As the Buddha said, when you don’t react to these things with all your “me’s” and “mine’s” and biases, they’re just that: stress arising, stress passing away. When you look at these things as empty—in other words, they’re arising and passing away not necessarily aimed at you, they’re just events, and you don’t lay all sorts of layers of interpretation on them in terms of who you are or what that other person is; these things are just sound, just feelings, just sights, tastes, tactile sensations—that’s it. You can let yourself see these things as empty of all the other narratives and constructs you’d normally put on them. That way, you really undercut the basis for the defilement—and you cut the circle at a much more effective spot. Pleasure can come; pain can come. They’re just stress arising and passing one way or another. Even the pleasure, you realize, is a kind of stress.
That way, whatever the suffering, whatever the problem, it just stops right there. You don’t spread it around, not even in your own mind, much less to other people. And because you’re not weighing yourself down, you find that you’re able to withstand a lot more. All those narratives about how you’ve been mistreated in the past, or whatever the narratives may be, just put them aside. Take them apart. See that you don’t really get anything out of them.
It’s because we think we get something out of these things that we keep them going. There is a certain amount of gratification to them. As the Buddha said, if you want to understand that the problems of the mind, the unskillful habits of the mind, you first have to look at what kind of gratification you get out of maintaining them. Even the habits you don’t like about yourself: There’s got to be something that you enjoy in them. Otherwise, they wouldn’t keep coming back with so many hooks.
When you’re honest enough to see that “Yes, there’s something I really like about this,” then you can do something about it. You look at what you like about it and see that it’s really not worth the pain, the dangers, the drawbacks. You can see that because you also realize that you get a lot more gratification, a lot more satisfaction out of following the path, developing the skillful qualities of mind that are part of the path: mindfulness, alertness, a sense of ease and rapture that come with concentration. These are a lot more gratifying, a lot more fulfilling. And you realize you’ve got the choice. You can either go with your old narratives or you can stick with your new skills.
This is one of the reasons why it’s good to have the breath as your ally. It gives you an alternative, a foundation, a standing point. You can see how these processes among these cycles of action and result and defilement are really not worth getting involved in. You don’t have to continue weaving the cycles. Just leave them with their frayed ends dangling. There’s no need for closure. You just drop the process, and it just disappears. Other frayed ends may come up, but again you don’t have to continue weaving them, because if you continue weaving them for yourself, it simply means more suffering for yourself, and you find that you’ll spread some more to other people.
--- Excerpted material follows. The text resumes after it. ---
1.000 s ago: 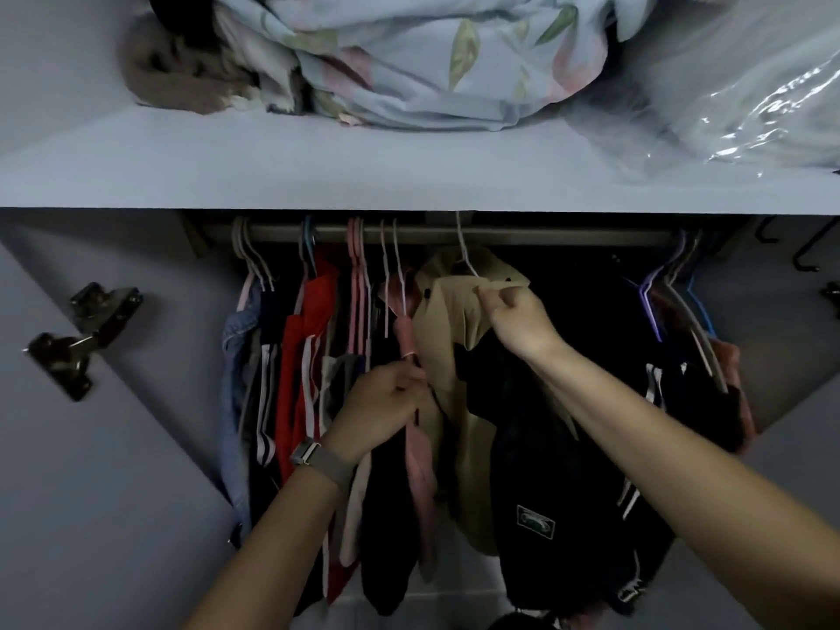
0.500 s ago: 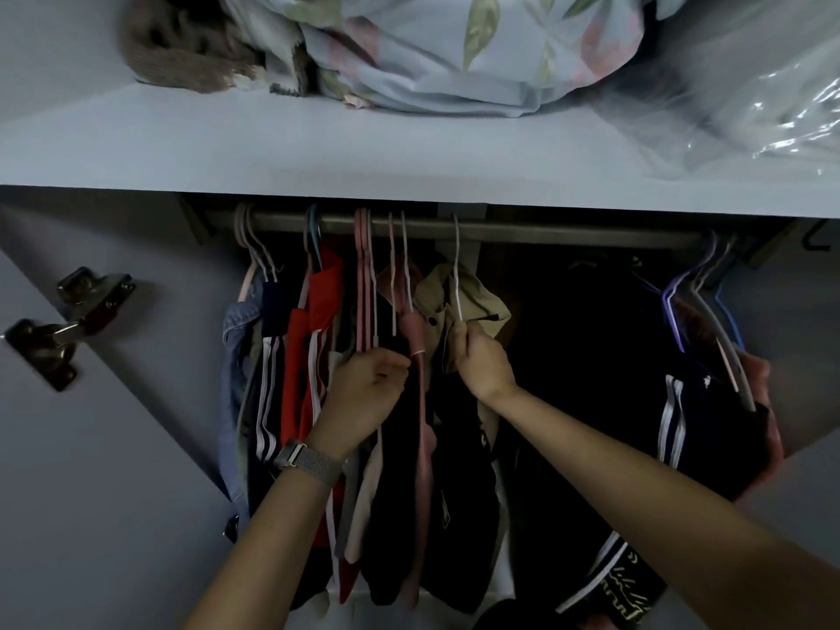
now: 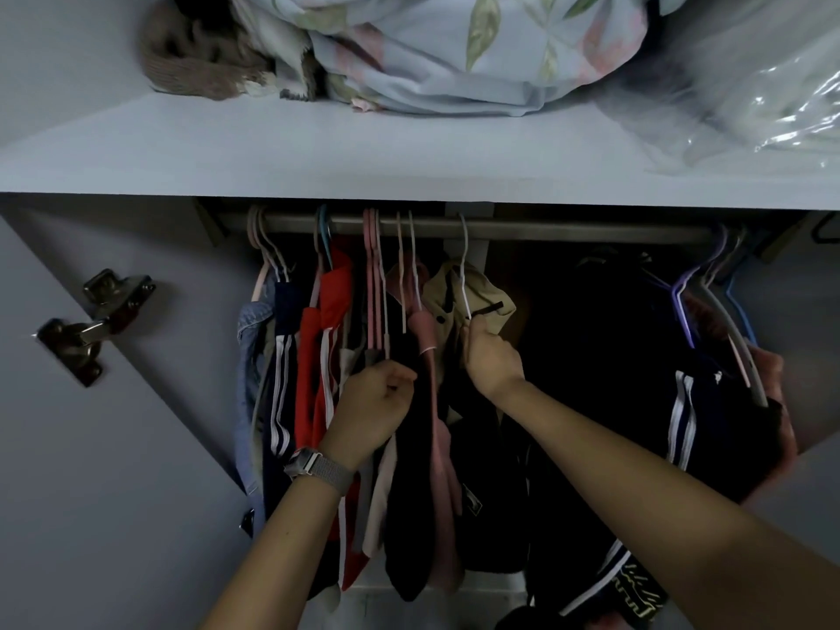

So we use these skills that we develop in meditation—the concentration and the discernment—so that whatever suffering or stress comes up in your lives, it stops right there. There’s no need to pass it on, no need to add one last word. Let it stop in midsentence. Let the basket stop halfway down, because it wasn’t a good basket to begin with. That takes a huge burden off your mind and the minds of the people around you.